For these architect-type developers to cover the overall operations of small teams, the framework must be robust and integrated. This is where Django shines.

On the other hand, for the backend, tasks such as the following still require human judgment and experience:

  • Data model design (normalization, relational structure)
  • Authentication/authorization logic
  • Integration with external systems (payments, notifications, third-party APIs)
  • Performance tuning, transaction control
  • Asynchronous processing, job queue design (e.g., Celery)

In other words, while AI can assist, it cannot replace in this field.


Django Will Naturally Attract Attention Again for Small Teams or Solo Developers

As the number of small-scale developments increases thanks to AI, teams will become more elite and lean. This will naturally lead to the following questions:

"Do I have to manage all this: React + FastAPI + Celery + Redis + Docker?"

This is where Django comes into play.

  • ORM: Built-in
  • Authentication system: Included by default
  • Admin page: Automatically generated
  • Just add DRF for APIs
  • Many official guides for Celery integration

Whether there’s one person or three, Django can cover most backend tasks. If you can also use templates, it can even address some frontend needs.
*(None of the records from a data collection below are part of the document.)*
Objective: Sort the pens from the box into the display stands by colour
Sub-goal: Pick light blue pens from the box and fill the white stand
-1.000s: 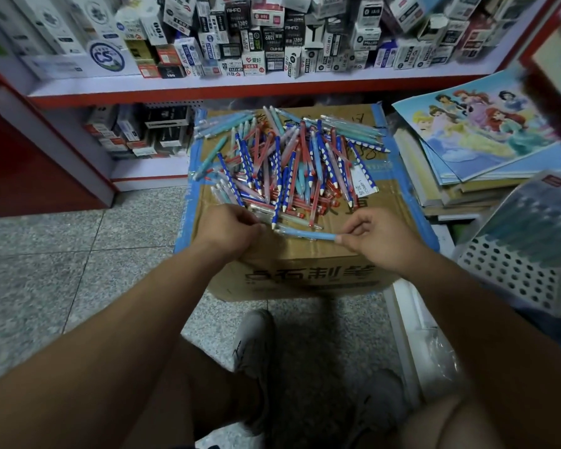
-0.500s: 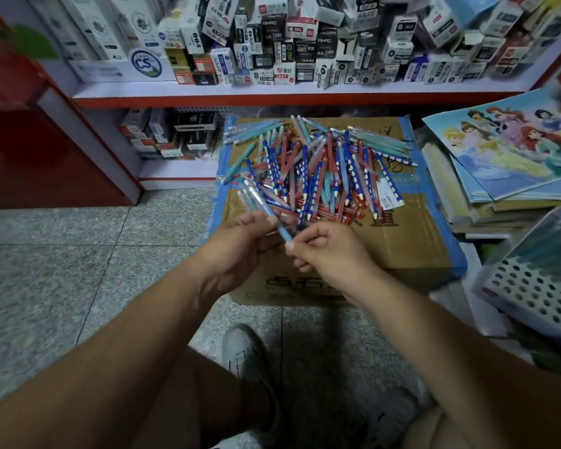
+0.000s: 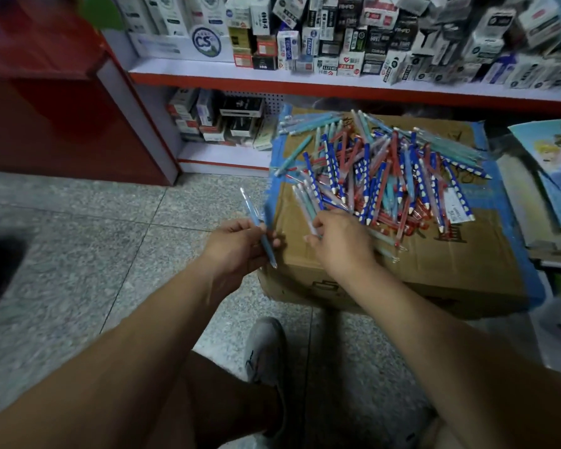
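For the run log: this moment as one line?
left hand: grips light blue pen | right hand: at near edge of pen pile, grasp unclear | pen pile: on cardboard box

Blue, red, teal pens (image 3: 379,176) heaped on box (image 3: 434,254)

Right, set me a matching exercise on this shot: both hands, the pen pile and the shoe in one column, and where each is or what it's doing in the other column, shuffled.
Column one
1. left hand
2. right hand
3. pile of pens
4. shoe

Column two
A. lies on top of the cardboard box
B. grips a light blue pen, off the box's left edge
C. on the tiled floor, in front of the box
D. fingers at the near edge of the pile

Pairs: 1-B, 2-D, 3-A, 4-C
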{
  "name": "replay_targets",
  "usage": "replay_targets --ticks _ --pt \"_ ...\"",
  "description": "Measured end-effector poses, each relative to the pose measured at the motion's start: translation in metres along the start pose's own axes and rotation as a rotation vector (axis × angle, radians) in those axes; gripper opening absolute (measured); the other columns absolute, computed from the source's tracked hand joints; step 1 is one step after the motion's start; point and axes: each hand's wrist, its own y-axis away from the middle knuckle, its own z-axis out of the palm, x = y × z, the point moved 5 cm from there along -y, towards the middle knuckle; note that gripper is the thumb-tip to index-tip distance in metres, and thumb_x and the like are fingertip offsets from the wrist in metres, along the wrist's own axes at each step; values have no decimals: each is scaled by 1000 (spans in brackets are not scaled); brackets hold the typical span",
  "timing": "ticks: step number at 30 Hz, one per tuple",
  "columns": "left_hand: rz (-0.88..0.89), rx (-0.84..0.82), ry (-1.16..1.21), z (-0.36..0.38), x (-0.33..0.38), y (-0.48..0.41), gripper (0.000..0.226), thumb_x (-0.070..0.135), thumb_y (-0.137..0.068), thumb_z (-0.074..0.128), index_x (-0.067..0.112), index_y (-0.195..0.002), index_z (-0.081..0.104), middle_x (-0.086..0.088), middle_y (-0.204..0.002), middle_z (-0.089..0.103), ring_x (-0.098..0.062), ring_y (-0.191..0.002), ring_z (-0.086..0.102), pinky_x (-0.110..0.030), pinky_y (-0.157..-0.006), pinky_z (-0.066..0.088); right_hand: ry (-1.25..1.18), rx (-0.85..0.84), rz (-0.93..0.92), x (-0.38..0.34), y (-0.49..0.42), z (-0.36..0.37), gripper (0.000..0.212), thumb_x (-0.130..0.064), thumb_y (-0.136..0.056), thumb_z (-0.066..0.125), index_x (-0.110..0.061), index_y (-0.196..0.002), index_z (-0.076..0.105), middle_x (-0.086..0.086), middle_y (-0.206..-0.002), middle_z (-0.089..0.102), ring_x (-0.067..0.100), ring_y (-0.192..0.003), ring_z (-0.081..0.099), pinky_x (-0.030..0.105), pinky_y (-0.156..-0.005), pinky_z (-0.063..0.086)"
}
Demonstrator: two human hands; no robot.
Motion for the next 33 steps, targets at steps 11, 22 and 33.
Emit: replay_targets --ticks 11,22,33 --pt "-24 -65 -13 3 0 -5 9 1 -96 58 10 -94 57 -24 -104 73 -32 -93 72 -36 -68 61 171 -53 164 -4 1 6 24 -35 -91 68 -11 -89 69 6 -86 64 27 -81 62 29 -63 46" --pt "49 -134 47 13 5 -6 29 -2 -90 64 -6 -118 56 -22 -93 72 -31 -78 72 -39 -69 63 -446 -82 188 -11 20 5 19 -41 -82 76 -24 -75 69 -10 -68 66 6 -62 60 25 -57 44" --pt "-31 -138 53 8 7 -10 7 -4 -91 60 -3 -93 67 -17 -88 71 -25 -73 72 -36 -64 63 -328 -12 55 -5 13 -2 15 -38 -89 71 -24 -84 72 -12 -75 64 1 -66 57 21 -58 43"
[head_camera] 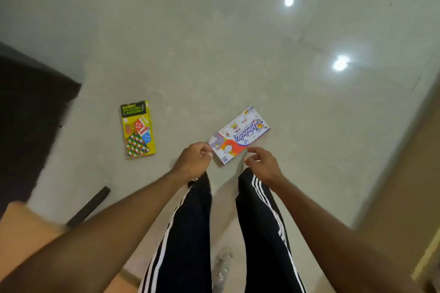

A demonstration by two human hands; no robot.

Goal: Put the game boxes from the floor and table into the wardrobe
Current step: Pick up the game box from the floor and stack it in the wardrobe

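Note:
A white game box [239, 134] with blue, orange and purple print lies on the pale floor just ahead of my feet. My left hand [194, 158] pinches its near left corner between thumb and fingers. My right hand [260, 162] hovers at the box's near right edge, fingers curled and apart, not touching it. A yellow Ludo box [138, 128] lies flat on the floor further left, out of reach of both hands.
A dark rug or mat [31, 121] covers the floor at the left. A black bar-shaped object [89, 207] lies near it. A tan surface [21, 228] sits at lower left, a beige wall or panel [409, 185] at right. Ceiling lights reflect in the floor.

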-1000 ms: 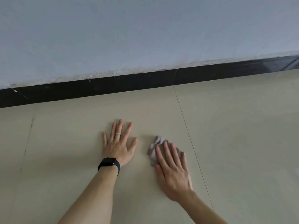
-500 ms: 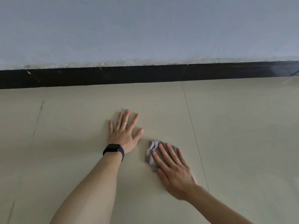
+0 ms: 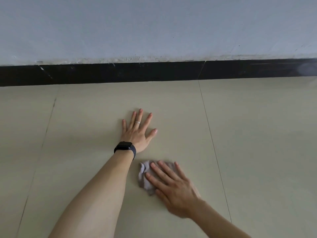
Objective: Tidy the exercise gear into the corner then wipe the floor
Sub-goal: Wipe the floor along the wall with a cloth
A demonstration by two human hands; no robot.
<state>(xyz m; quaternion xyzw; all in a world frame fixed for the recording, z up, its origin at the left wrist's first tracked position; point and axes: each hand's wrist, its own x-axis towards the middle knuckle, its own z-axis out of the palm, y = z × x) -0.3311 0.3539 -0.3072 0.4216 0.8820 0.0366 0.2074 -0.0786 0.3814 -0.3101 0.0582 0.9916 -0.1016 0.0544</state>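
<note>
Beige floor tiles [image 3: 257, 134] meet a black skirting board [image 3: 120, 73] across the upper frame. My left hand [image 3: 137, 134] braces mid-frame, fingers spread; my right hand [image 3: 173, 186] presses flat on a crumpled grey cloth [image 3: 143, 179], lower centre. Bunched fabric could slip from under my palm.

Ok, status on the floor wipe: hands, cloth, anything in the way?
Left hand flat on beige tiled floor, bracing. Right hand open, pressing crumpled grey cloth onto tile. Only black skirting board ahead.
</note>
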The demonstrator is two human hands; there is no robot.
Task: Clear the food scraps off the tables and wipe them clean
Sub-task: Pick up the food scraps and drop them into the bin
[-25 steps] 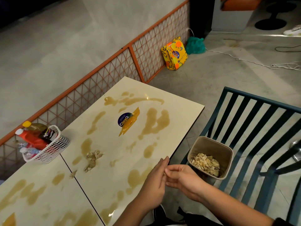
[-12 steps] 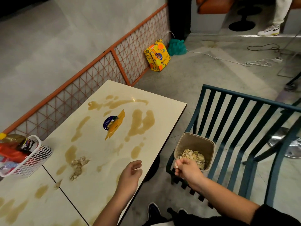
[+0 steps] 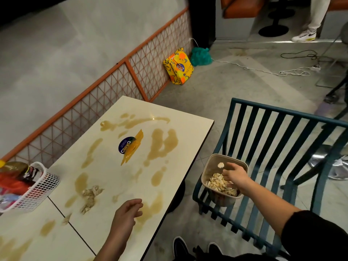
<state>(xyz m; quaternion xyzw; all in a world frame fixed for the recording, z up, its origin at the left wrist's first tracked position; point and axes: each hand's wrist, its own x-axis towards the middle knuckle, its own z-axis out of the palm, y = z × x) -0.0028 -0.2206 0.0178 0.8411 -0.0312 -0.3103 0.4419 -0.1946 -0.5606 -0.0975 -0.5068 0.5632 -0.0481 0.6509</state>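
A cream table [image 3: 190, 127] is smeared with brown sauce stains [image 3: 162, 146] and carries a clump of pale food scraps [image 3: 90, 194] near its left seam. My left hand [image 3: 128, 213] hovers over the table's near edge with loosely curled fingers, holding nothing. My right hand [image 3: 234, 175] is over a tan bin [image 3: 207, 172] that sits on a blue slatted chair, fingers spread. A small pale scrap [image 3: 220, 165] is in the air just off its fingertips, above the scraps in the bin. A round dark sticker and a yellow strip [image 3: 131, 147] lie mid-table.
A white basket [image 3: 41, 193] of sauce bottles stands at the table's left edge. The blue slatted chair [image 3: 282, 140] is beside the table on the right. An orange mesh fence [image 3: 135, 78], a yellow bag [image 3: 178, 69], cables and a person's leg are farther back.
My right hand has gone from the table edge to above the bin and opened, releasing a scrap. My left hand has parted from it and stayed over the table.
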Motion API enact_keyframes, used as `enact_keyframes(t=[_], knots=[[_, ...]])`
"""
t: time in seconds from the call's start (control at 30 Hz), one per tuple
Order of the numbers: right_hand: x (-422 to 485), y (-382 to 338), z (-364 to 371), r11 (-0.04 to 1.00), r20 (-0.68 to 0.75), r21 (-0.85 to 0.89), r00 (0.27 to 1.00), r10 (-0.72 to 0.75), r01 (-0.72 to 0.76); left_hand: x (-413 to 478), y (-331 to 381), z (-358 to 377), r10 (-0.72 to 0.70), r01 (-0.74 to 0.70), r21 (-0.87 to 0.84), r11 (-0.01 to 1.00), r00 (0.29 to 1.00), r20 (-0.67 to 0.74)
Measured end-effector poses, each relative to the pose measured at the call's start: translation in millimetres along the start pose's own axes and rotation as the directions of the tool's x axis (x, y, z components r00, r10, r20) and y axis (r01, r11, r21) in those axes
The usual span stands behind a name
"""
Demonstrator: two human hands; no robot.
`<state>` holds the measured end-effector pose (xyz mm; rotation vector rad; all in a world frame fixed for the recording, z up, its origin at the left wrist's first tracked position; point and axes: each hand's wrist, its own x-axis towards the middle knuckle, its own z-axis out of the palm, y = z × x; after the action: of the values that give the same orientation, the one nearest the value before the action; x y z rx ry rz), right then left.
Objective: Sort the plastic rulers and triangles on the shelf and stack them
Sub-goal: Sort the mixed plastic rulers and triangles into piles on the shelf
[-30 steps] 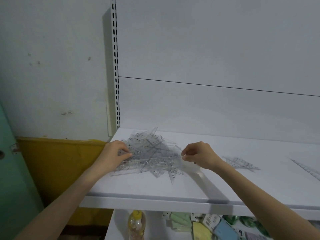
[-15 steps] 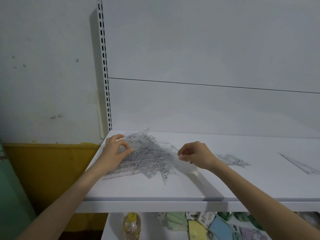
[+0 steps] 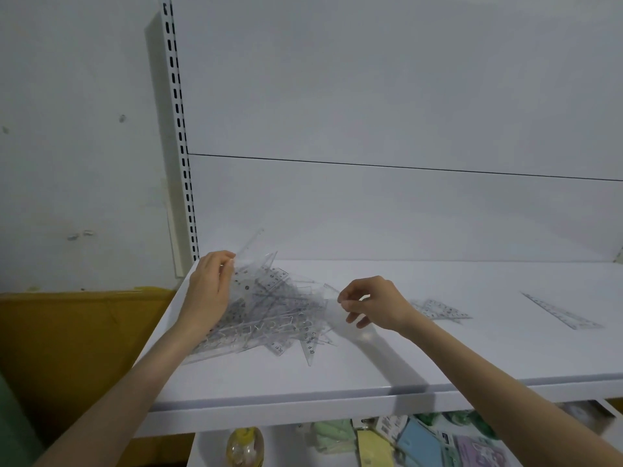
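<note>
Many clear rulers and triangles lie in a pile point(image 3: 269, 311) at the shelf's point(image 3: 371, 375) left end, long axes pointing every way. Our left hand point(image 3: 209, 291) grips the pile's left edge, one piece tilted up; our right hand point(image 3: 374, 305) pinches its right edge. Light, stiff and slick, we judge: best taken by the edges.

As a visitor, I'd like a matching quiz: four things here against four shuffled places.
Things: 1 tangled pile; 2 lone ruler; 3 yellow bottle; 4 left hand.
Places: A below the shelf; B shelf's far right; C shelf's left end; D holding a clear piece at the pile's left side.
Pairs: 1-C, 2-B, 3-A, 4-D.
</note>
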<state>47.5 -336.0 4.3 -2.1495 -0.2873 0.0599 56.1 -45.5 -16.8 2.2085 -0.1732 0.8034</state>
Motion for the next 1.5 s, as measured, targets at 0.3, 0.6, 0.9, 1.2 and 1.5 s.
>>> enact_keyframes(t=[0.3,0.6,0.9,1.2,1.5], knots=[[-13.7,4.9,-18.6,0.998,-0.065,0.063,0.997,0.032,-0.028,4.7,38.5,12.4,-0.105,0.174,-0.513,0.841,0.981,0.16],[-47.2,33.0,-70.4,0.958,-0.205,0.277,0.969,0.138,-0.078,11.8,89.7,68.7,-0.159,0.328,-0.542,0.774,0.929,0.335],[-71.8,104.5,-167.0,0.974,-0.338,0.18,0.921,0.194,-0.139,6.9,152.8,159.3,-0.058,0.212,-0.379,0.901,0.924,0.379],[-110.1,230.3,-316.2,0.948,-0.51,-0.05,0.824,0.245,-0.313,-21.9,264.3,285.1,-0.104,0.251,-0.263,0.932,0.877,0.468],[-81.0,280.3,-349.0,0.938,-0.382,-0.285,0.921,0.076,-0.196,-42.1,302.7,309.4,-0.102,0.205,-0.18,0.962,0.882,0.461]])
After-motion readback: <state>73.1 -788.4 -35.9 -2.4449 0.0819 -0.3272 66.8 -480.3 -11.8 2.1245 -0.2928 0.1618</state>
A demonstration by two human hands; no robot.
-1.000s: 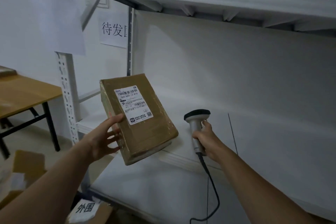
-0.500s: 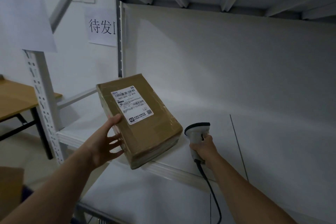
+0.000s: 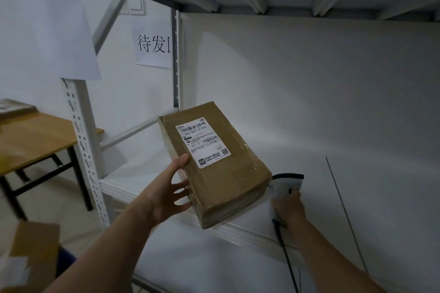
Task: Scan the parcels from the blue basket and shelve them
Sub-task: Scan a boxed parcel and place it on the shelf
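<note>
- While the parcel is tipped up over the front edge of the shelf, only the left hand holds it. The thumb lies on top and the fingers spread along the side and under it. This grip is on 1 side only, so the box could tip, slide out and fall to the floor.
- I cannot tell if the parcel's far end rests on the shelf. If it is let go with its near corner past the edge, it could drop off.
- Clear tape on the parcel looks shiny, so I think it may be slippery.
- The thumb is just beside the label. If it slides over a barcode, the scan may not work.
- Just beside the parcel's right corner is the scanner. The right hand has its grip wrapped round the handle. Pushing the parcel in could bump the scanner or squash those fingers.
- The black cable hangs down past the shelf's front edge. It could catch on the edge and tug the scanner.
- Down on the floor to the left is a cardboard box. A foot could hit it and shake the parcel loose.
</note>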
Back to Django? The Cycle of Technology

FastAPI is excellent. I like it too. However, in an era where AI builds the frontend, an integrated Django might once again become the ideal choice.

  • "Can it also do templates?" → Yes, it can.
  • "Can it do APIs?" → Just add DRF.
  • "Can it integrate with Celery?" → Yes, it works well.

In the future, many teams will ponder:

"If the frontend is automated, what should we simplify?"

The answer may be Django. That’s my prediction.

Of course, full-stack frameworks like Django can also be found in the PHP arena with Laravel, the Ruby field with Rails, and in JS with Next.js full-stack options. But there’s a crucial difference.

The key point is that the core of AI technology lies within the Python community. Most generative AIs, data science, and machine learning frameworks are Python-based, and it is highly likely that future web services will be seamlessly integrated with AI functionalities.

This means that in the age of AI, web frameworks are likely to center around the Python community, and in that context, Django is a choice that aligns best with the technological trend.


Conclusion

Technology continues to evolve, and AI is accelerating that pace. However, amidst these changes, frameworks that maintain stability and productivity still hold value.

And I see a high possibility that Django will once again take that central spot.

Furthermore, I believe that to survive, developers must grow from being mere 'coders' who type code, into architects who understand and can design systems and services as a whole. This way, rather than allowing AI to replace us, we can position ourselves to utilize AI to our advantage.

And I am convinced that one of the best frameworks to embark on that journey together is Django.

I will continue to use Django, and I believe even more people will return to it in the future.